* [Work item]:
Set down the lines below exactly as they stand, please. Go from the first through the one containing "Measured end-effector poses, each".

--------------------------------------------------

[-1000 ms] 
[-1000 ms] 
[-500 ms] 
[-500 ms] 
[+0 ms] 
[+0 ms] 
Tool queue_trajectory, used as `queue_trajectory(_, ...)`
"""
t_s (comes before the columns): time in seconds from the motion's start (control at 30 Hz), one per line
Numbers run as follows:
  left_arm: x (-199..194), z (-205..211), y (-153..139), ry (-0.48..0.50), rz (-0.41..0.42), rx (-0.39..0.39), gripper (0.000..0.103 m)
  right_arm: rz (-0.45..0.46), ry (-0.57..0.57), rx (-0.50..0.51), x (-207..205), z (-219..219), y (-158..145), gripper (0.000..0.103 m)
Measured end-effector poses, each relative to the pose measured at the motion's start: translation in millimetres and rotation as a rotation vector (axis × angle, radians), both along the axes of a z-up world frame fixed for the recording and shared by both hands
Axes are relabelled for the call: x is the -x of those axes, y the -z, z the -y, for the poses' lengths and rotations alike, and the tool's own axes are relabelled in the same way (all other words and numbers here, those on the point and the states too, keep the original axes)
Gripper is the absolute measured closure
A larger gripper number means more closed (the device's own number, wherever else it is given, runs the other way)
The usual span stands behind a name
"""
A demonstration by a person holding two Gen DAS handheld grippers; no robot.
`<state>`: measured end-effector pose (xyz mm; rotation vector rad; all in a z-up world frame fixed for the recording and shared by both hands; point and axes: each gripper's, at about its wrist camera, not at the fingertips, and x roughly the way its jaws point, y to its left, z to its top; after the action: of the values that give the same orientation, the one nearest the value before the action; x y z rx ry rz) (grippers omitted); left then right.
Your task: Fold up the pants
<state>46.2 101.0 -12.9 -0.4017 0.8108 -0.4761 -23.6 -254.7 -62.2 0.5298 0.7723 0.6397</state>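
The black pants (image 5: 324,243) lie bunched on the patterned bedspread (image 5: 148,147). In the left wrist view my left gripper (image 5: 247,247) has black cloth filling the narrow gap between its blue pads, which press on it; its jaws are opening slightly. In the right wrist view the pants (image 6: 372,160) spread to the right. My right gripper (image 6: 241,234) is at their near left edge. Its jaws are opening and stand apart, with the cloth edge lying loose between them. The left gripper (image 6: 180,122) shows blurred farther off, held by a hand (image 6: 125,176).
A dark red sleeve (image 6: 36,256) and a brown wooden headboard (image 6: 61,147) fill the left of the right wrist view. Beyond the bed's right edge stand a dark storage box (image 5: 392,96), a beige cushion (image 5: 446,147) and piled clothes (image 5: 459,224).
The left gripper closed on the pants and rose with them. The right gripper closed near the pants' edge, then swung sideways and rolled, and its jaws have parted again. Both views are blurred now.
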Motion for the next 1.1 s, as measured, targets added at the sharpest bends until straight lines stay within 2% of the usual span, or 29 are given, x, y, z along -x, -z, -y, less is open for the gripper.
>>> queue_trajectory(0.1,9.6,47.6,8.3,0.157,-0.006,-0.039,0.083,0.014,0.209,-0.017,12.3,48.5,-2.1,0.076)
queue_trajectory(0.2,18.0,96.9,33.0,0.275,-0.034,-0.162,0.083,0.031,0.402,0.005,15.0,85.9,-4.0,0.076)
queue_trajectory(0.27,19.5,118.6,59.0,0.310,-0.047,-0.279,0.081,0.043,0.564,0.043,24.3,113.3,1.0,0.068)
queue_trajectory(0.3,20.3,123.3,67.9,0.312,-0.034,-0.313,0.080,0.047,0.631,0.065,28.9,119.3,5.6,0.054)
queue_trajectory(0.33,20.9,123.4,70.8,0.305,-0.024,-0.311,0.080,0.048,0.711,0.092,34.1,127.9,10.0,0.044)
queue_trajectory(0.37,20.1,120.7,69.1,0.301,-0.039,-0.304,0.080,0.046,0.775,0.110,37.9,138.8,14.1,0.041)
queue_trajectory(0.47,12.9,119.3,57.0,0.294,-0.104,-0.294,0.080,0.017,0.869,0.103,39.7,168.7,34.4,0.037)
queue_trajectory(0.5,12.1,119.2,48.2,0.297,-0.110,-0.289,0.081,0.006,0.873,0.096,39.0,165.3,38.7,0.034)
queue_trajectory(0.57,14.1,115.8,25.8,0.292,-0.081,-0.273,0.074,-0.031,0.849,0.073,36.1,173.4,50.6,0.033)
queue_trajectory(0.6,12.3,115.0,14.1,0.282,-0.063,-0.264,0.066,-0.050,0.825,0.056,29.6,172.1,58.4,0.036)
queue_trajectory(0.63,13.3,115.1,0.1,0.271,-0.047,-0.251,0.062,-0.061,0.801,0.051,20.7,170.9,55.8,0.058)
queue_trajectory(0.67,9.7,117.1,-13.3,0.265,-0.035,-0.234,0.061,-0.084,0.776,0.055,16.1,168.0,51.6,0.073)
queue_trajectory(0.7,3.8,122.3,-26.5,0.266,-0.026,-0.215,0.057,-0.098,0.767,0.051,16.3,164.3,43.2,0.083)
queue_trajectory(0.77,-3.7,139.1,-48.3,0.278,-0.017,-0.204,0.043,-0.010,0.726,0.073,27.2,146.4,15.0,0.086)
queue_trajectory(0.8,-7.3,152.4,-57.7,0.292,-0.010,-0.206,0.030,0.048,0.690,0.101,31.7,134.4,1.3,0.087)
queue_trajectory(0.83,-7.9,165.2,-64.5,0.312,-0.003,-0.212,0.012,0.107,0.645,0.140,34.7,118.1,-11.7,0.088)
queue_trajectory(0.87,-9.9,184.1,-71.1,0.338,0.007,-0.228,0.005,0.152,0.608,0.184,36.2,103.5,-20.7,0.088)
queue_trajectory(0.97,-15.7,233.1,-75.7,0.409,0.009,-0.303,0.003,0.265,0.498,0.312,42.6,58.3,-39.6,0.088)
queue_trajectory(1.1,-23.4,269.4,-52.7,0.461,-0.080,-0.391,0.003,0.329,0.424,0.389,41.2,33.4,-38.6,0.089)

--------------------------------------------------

* [Written response]:
[-1000 ms] 
[-1000 ms] 
[-500 ms] 
[-500 ms] 
[+0 ms] 
[+0 ms] 
Tool queue_trajectory, used as `queue_trajectory(_, ...)`
"""
t_s (comes before the columns): time in seconds from the motion's start (control at 30 Hz), one per line
Numbers run as follows:
  left_arm: x (-199..194), z (-205..211), y (-153..139), ry (-0.48..0.50), rz (-0.41..0.42), rx (-0.39..0.39), gripper (0.000..0.103 m)
  right_arm: rz (-0.45..0.46), ry (-0.57..0.57), rx (-0.50..0.51), x (-207..205), z (-219..219), y (-158..145), gripper (0.000..0.103 m)
Measured end-effector poses, each relative to the pose measured at the motion's start: translation in millimetres and rotation as a rotation vector (axis × angle, radians), both along the axes of a z-up world frame fixed for the recording and shared by both hands

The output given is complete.